We also walked out to the lighthouse where the brown stained water from the river spread out into the blue sea then walked back into town and watched the attempted rescue of a ferry which had gone aground on the sand, possibly swept sideways by the current from the river. With 48 hours of at times very heavy rain the river was now in spate and all sorts of stuff was flowing down it. Apparently one year the marina had a 15 foot long forked tree swept in, they managed to tie it to the pier where it bobbed up and down for two days until they were able to cut it up.

 

A day of mainly practical stuff and preparing the boat for moving on was broken up nicely with a walk around the town, somehow we had managed to keep walking around the oldest bit and missing it so set off to find it and the very fancy buildings there, unfortunately the church was closed but still impressive from the outside.

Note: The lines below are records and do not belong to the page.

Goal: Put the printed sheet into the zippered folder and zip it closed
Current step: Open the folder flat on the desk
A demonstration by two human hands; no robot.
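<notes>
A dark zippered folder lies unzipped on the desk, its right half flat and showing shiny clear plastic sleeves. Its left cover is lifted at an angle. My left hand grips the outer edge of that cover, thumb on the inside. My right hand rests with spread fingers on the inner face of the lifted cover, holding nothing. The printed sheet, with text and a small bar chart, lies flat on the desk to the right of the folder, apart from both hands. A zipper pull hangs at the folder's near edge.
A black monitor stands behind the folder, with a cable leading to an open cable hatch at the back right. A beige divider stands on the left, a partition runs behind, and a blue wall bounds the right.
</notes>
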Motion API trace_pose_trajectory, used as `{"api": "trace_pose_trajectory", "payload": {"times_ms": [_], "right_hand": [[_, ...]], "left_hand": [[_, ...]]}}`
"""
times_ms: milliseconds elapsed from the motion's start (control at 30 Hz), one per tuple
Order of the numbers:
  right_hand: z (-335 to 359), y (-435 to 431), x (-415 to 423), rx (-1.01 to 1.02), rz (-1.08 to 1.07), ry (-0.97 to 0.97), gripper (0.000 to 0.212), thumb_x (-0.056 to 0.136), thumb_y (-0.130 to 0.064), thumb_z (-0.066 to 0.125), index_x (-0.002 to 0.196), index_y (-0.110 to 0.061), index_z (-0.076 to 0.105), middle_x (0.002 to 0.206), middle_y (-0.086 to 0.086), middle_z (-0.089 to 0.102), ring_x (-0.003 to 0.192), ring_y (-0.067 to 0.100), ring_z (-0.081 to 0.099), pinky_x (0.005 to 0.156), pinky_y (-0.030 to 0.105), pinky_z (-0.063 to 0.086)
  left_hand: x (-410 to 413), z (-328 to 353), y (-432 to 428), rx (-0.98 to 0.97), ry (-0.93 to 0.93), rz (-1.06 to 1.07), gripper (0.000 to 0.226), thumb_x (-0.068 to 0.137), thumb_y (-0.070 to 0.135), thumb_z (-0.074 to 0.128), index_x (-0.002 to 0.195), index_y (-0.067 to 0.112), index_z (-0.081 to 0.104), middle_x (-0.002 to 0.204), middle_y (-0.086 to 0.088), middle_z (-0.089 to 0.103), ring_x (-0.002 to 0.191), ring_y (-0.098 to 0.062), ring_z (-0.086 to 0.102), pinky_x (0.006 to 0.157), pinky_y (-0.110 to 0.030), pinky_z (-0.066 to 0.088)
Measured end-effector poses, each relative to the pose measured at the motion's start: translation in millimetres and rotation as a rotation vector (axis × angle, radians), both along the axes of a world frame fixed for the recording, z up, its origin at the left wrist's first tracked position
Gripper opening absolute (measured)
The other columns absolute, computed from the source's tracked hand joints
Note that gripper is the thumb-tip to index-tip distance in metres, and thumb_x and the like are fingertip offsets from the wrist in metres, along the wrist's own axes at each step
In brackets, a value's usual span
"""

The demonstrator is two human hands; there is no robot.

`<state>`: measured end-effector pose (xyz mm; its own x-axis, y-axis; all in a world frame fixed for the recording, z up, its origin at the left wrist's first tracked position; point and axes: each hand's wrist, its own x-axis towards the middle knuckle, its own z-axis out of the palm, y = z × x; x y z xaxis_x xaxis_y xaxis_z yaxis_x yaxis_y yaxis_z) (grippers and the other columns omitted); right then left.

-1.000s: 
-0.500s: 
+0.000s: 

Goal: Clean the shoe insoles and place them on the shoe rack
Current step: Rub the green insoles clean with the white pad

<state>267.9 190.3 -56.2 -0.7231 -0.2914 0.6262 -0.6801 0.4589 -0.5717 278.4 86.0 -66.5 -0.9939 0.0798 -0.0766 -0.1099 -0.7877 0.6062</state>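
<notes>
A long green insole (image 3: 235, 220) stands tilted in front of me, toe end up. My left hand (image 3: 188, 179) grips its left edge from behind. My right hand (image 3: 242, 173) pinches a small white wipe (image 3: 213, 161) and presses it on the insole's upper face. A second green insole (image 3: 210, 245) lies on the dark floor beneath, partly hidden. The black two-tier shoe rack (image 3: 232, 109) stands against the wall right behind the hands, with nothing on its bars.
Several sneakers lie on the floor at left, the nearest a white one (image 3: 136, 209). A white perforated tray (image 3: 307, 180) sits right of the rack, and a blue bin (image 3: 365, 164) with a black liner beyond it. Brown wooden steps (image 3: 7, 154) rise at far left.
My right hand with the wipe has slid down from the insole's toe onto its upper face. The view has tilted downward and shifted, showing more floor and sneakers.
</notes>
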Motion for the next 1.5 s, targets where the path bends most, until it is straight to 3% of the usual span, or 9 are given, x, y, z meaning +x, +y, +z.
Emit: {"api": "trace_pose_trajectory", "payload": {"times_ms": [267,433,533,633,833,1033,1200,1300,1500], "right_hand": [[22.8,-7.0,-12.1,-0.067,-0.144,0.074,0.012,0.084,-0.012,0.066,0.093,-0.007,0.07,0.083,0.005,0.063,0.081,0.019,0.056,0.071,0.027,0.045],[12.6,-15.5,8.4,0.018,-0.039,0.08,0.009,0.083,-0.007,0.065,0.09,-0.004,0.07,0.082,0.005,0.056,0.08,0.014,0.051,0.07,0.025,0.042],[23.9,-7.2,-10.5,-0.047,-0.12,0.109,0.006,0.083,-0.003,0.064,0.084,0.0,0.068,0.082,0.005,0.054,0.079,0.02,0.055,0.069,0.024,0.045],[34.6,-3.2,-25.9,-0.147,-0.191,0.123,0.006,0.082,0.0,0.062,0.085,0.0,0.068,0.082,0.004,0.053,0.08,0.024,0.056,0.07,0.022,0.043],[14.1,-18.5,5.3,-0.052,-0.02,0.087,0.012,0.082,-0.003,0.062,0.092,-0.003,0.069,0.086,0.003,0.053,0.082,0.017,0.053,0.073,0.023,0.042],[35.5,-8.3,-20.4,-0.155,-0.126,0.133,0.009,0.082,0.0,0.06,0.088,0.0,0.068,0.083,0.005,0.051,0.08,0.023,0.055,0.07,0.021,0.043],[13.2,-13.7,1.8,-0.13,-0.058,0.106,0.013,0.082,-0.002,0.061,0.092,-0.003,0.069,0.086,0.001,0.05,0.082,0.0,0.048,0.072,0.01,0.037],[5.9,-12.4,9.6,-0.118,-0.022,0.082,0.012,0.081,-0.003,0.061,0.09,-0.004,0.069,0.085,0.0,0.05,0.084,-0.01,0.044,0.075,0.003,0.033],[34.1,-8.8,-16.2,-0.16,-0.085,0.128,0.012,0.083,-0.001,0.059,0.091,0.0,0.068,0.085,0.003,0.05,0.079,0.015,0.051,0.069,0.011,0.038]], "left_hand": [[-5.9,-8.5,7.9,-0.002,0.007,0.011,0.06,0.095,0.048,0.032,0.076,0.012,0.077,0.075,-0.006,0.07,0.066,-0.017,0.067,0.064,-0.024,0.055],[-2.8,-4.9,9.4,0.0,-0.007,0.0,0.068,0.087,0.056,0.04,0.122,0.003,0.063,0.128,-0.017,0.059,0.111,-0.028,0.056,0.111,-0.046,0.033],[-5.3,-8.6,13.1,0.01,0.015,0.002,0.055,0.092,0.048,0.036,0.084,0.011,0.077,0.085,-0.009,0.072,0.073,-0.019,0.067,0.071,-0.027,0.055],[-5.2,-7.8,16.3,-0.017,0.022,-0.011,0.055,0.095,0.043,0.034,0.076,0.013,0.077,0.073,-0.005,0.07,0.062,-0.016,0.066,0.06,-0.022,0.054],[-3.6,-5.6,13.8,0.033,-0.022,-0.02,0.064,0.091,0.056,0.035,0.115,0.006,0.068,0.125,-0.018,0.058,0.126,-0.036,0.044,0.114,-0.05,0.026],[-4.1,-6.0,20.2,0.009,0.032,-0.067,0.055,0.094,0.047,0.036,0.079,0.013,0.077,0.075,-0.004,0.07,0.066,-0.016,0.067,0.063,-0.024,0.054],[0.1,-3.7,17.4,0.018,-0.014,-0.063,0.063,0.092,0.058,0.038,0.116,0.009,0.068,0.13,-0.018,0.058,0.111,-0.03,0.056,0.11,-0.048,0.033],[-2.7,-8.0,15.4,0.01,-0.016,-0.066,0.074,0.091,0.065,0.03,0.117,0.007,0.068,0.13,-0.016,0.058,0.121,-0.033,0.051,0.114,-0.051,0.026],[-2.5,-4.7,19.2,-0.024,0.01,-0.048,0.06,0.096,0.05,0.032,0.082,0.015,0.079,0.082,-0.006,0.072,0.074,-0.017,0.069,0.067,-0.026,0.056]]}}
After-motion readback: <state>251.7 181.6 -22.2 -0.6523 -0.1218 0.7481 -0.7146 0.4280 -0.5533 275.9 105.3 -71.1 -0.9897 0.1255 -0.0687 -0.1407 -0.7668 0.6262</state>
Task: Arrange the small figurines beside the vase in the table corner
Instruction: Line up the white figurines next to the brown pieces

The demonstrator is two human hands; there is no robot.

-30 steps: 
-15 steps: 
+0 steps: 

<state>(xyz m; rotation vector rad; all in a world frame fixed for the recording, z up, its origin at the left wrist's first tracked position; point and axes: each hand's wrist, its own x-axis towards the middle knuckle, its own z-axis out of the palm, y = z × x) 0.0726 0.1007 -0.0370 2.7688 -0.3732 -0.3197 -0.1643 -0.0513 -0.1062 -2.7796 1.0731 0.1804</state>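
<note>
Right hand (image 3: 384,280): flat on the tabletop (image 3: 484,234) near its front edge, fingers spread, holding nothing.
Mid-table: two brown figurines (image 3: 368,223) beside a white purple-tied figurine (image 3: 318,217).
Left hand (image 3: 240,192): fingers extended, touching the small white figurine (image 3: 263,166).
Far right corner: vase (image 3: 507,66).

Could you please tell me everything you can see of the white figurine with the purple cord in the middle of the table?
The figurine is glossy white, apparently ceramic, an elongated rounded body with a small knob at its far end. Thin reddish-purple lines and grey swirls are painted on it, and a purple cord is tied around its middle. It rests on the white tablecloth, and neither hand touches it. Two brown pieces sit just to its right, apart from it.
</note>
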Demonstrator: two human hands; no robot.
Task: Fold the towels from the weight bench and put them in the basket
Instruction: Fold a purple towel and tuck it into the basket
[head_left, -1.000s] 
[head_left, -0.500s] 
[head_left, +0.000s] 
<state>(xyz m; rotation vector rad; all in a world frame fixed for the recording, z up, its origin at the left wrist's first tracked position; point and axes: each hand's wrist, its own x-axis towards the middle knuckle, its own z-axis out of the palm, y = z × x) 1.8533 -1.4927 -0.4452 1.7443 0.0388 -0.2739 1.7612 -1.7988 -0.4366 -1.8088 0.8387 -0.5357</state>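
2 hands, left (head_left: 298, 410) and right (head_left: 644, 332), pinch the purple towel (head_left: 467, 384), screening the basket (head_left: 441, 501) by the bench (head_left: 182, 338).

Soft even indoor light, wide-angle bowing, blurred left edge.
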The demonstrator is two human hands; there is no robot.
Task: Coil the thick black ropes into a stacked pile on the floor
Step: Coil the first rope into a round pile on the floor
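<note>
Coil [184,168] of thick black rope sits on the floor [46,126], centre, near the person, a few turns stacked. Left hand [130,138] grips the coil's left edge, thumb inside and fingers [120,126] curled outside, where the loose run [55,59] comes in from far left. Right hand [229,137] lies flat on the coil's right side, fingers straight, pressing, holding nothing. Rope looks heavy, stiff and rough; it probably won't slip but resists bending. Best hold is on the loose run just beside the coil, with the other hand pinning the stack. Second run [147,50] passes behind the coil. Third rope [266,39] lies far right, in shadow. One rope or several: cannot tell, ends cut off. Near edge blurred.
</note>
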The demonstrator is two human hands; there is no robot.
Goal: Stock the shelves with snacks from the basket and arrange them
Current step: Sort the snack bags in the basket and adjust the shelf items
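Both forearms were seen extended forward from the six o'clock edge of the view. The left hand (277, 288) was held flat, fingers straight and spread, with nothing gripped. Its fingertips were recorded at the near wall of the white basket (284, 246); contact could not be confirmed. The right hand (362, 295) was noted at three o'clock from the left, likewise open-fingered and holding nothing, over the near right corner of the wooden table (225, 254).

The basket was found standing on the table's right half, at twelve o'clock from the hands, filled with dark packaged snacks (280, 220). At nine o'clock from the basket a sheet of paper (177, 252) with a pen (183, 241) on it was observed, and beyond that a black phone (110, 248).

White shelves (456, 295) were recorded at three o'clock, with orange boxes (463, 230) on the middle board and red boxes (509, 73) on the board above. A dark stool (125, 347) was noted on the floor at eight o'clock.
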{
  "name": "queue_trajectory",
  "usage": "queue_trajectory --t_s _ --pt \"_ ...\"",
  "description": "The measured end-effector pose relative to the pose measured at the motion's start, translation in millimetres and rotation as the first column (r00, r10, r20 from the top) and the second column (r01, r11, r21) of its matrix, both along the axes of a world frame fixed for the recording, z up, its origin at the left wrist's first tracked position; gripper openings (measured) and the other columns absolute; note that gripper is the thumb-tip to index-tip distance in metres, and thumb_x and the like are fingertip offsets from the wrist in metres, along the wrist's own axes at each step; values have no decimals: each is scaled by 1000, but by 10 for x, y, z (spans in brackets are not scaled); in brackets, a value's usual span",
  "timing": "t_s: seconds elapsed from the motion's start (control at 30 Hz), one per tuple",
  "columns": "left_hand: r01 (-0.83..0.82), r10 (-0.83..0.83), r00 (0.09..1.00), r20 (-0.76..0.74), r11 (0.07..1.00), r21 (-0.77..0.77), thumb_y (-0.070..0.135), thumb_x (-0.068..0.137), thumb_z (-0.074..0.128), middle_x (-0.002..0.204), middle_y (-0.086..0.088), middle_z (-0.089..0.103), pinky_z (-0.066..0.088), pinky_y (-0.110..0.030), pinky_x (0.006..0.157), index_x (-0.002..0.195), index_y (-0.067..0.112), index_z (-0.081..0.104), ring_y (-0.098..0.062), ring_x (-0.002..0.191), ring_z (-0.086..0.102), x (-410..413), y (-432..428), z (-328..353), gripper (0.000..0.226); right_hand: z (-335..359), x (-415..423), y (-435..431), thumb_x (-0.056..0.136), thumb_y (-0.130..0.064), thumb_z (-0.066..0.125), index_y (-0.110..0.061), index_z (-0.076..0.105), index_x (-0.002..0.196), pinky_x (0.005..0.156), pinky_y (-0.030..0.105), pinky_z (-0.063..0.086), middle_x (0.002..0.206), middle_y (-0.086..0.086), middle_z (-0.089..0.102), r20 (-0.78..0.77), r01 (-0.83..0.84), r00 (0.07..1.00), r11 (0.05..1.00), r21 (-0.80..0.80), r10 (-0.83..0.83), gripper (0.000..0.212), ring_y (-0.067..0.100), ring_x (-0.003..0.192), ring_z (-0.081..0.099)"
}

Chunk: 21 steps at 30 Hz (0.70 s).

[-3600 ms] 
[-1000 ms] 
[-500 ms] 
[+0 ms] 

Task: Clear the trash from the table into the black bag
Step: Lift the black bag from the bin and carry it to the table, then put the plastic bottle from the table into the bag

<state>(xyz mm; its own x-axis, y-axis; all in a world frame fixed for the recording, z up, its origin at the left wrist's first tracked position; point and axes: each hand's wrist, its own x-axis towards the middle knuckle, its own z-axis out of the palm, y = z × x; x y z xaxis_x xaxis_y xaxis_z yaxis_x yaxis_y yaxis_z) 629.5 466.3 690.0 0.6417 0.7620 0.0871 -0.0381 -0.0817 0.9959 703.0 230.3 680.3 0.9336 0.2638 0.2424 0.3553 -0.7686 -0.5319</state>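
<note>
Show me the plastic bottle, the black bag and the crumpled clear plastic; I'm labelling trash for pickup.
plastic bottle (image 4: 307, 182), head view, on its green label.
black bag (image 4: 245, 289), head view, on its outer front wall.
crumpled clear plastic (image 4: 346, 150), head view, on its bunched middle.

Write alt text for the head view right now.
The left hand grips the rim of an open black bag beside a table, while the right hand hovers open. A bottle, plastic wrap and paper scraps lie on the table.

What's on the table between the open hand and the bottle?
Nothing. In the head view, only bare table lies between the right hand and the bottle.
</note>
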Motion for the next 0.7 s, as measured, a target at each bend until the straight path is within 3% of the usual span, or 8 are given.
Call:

The river was now calming down, the weather was set to be good for moving so it was once again time to say goodbye.

 

old centre of Zumaia
 


‘No es possible’

 

It was an early start to catch the tide on the river and a pleasant morning as we headed back out to sea. We soon reached our planned destination, Pasajes, waited our turn behind a large ship to pass through the narrow entrance and watched the amazing cliffs towering above us on either side. As we headed up the river we got more excited about the loveliness of the place, looking forward to exploring it. We identified the hammer heads we needed, lined ourselves up, got on the ropes and then up came a port working boat to tell us ‘no es possible’. They were no longer taking visitors and we would have to move on! We quickly looked at books and charts to find our next option, had a chat with a circling French boat, followed the pilot boats directions to stay out the way as another large ship was coming in and set off again.


Entrance to Pasajes
 
We soon reached the end of Spain, up another river and into the last Spanish harbour on the coast to find no room and no answer on the radio, this was getting a bit old now. Another of our on the spot turns and a radio to the other side of the river – the first marina in France - got a positive answer. There was a lot of traffic in the river, ferries and other craft, we found the entrance and then up came a marina boat to help us. Getting alongside was far from the highlight of the day, no-one was injured or sunk and the phrase ‘insurance details were exchanged’ sums it up for now. So that was it, with a Spanish courtesy flag still flying from the spreader we had unexpectedly arrived back in France.